#### Goal of the exercise
The entries shown here must be retyped in full, with no pictures included.

#### Data to examine
"""

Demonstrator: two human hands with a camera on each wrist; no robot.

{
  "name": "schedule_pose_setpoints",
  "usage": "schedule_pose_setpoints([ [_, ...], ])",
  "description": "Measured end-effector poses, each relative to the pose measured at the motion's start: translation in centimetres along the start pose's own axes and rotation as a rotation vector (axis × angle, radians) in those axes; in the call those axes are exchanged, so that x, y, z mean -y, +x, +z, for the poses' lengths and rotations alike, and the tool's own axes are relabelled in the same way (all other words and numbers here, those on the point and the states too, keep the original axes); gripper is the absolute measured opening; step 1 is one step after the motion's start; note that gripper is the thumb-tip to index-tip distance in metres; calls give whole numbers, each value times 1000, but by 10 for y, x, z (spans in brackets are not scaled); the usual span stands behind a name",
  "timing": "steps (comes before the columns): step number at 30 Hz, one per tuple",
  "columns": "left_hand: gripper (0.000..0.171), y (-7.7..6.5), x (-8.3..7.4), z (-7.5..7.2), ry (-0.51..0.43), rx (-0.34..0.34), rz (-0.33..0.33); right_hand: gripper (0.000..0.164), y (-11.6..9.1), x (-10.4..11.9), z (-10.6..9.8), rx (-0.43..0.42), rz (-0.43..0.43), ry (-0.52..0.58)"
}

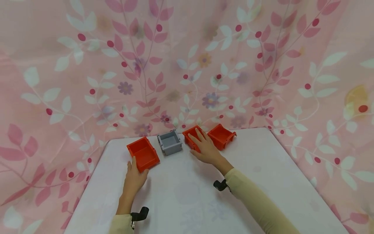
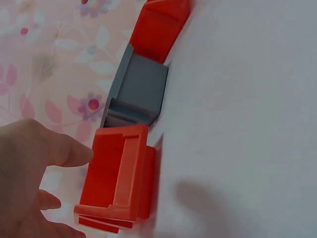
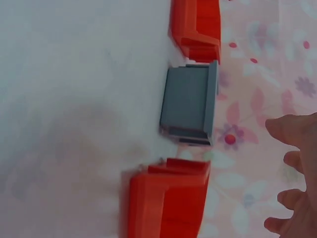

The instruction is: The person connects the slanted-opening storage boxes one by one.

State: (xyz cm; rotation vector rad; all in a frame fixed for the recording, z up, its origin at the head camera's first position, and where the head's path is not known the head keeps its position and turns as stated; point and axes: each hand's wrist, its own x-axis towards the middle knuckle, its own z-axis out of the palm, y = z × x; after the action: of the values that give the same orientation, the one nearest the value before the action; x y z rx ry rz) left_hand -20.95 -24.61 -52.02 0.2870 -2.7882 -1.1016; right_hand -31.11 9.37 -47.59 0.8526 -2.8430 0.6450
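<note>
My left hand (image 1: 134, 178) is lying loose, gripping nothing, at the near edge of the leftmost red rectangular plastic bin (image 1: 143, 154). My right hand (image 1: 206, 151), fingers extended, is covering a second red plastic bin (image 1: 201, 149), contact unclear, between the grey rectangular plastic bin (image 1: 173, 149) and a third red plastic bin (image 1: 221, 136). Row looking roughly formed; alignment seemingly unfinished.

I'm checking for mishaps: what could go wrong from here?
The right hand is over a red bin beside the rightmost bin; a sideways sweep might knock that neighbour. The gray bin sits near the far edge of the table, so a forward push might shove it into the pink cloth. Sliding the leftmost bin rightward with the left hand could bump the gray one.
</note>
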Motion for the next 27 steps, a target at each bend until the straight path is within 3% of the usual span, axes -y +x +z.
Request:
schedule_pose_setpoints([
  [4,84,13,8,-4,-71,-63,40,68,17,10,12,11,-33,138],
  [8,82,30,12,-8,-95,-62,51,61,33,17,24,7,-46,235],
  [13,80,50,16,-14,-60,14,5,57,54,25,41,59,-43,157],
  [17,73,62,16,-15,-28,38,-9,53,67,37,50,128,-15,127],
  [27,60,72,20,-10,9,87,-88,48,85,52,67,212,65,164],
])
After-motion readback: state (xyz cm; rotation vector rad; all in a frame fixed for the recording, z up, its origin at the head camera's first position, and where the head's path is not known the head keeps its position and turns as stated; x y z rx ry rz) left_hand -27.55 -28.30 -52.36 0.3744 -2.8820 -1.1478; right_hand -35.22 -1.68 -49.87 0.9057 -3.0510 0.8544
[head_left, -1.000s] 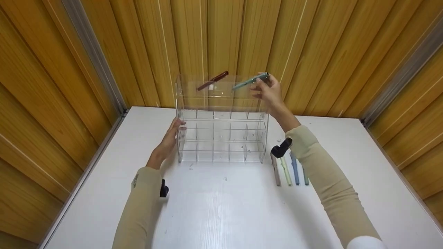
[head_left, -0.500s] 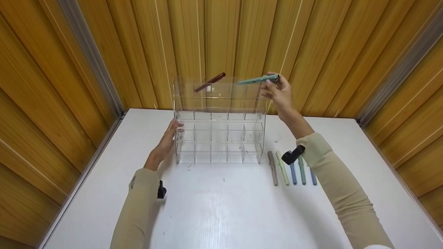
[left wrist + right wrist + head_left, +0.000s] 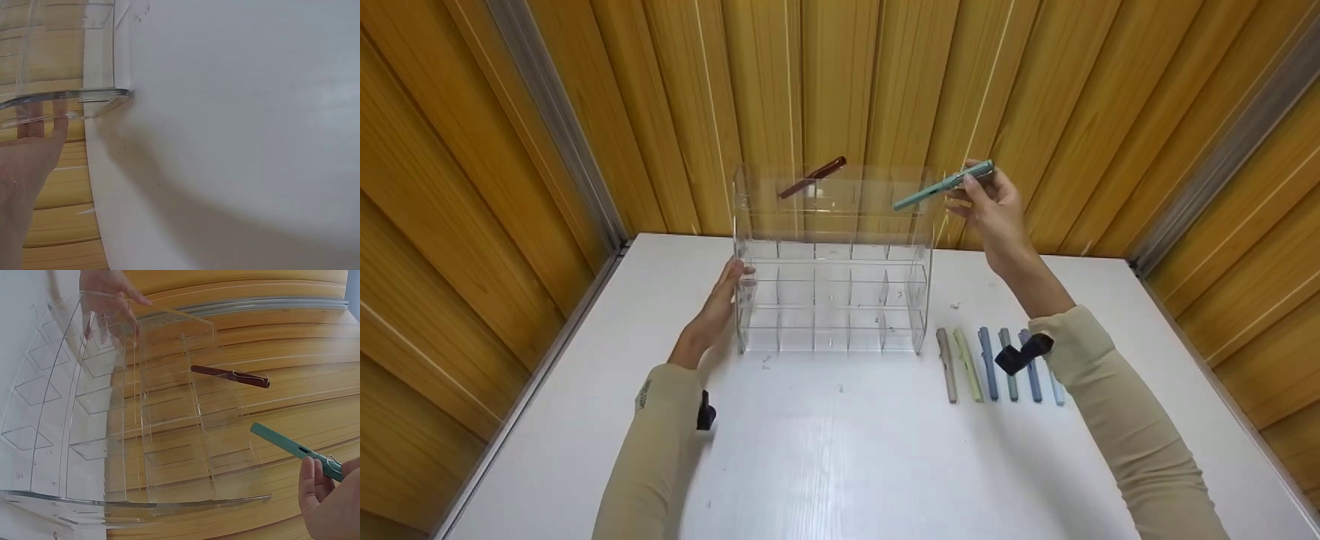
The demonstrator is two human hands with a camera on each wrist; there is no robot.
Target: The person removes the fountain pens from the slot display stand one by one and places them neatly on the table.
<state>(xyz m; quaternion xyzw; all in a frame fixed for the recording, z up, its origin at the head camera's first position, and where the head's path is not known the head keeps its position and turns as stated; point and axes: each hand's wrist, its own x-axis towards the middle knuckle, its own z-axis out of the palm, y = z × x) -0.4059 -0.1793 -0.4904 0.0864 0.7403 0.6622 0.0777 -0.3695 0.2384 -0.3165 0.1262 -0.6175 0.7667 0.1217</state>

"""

#### Task response
Demonstrator: two human hands with a camera on each wrist; no robot.

{
  "name": "schedule_pose_setpoints",
  "usage": "schedule_pose_setpoints([ [_, ...], ])",
  "description": "Measured end-effector poses, each relative to the pose measured at the motion's start: translation in centimetres along the start pose's own axes and rotation as a rotation vector (axis × angle, radians) in those axes; in the call those axes are exchanged, so that x, y, z mean -y, +x, +z, for the poses' lengths and rotations alike, and the tool's own axes are relabelled in the same way (all other words and numbers here, those on the point and the states too, keep the original axes); gripper is the absolute measured opening; step 1 is one step after the motion's start; note that gripper is the thumb-tip to index-tip distance in metres; calls give whole numbers, each value times 1000, but by 10 for y, x, z (spans in brackets are not scaled); the usual span stands behind a name",
  "timing": "steps (comes before the columns): step number at 30 Hz, one per tuple",
  "columns": "left_hand: gripper (0.000..0.171), y (-7.7..6.5), x (-8.3..7.4), z (-7.5..7.2), ry (-0.51..0.43), rx (-0.34..0.34), rz (-0.33..0.33); right_hand: gripper (0.000..0.164), y (-11.6..9.1), x (-10.4..11.9), z (-10.6..9.8), rx (-0.43..0.42), rz (-0.43..0.43), ry (-0.52..0.58)"
}


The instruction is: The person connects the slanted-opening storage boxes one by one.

State: (xyz cm; rotation vector rad; all in a frame fixed for the recording, z up, its origin at the head camera's first position, and where the head's path is not known the head keeps its position and turns as stated; point and axes: each hand's wrist, its own x-axis towards the middle knuckle, its own z-axis out of the palm, y = z × x; after the action: of the values that give the same orientation, the one nearest the value before the action; x y z rx ry rz) left_hand -20.95 -24.61 -52.02 0.2870 -2.7882 -1.1016; right_hand -31.11 9.37 -47.59 0.8526 -2.8430 0.6450
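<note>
My left hand (image 1: 134, 178) is lying loose, gripping nothing, at the near edge of the leftmost red rectangular plastic bin (image 1: 143, 154). My right hand (image 1: 206, 151), fingers extended, is covering a second red plastic bin (image 1: 201, 149), contact unclear, between the grey rectangular plastic bin (image 1: 173, 149) and a third red plastic bin (image 1: 221, 136). Row looking roughly formed; alignment seemingly unfinished.

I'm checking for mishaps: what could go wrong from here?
The right hand is over a red bin beside the rightmost bin; a sideways sweep might knock that neighbour. The gray bin sits near the far edge of the table, so a forward push might shove it into the pink cloth. Sliding the leftmost bin rightward with the left hand could bump the gray one.
</note>
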Motion for the next 27 steps, a target at each bend until the straight path is within 3% of the usual span, axes -y +x +z.
Request:
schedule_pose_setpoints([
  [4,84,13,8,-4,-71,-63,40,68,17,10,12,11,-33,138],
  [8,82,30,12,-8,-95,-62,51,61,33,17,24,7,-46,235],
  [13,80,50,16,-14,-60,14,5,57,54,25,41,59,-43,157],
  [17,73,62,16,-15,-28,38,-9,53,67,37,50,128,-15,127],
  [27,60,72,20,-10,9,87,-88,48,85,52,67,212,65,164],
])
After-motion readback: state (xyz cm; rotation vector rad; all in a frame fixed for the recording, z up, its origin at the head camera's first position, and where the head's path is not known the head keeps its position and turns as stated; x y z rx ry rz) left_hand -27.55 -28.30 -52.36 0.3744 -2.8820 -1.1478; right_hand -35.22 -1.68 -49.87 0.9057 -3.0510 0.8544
[head_left, -1.000s] 
[head_left, -0.500s] 
[left wrist + right wrist + head_left, +0.000s] 
The demonstrator is two human hands with a camera on each wrist; there is no robot.
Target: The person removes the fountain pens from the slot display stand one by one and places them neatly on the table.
<state>(xyz m; quaternion xyzw; all in a frame fixed for the recording, z up, its origin at the head camera's first position, and where the head's path is not known the head keeps its position and turns as stated; point and axes: each hand's wrist, its own x-axis towards the middle knuckle, its own z-axis out of the palm, y = z × x) -0.4059 -0.1793 -0.4904 0.0864 0.7403 0.6622 0.0777 -0.3695 0.2384 -0.3165 0.1262 -0.6175 0.7667 0.1217</state>

This answer is complete as it stands.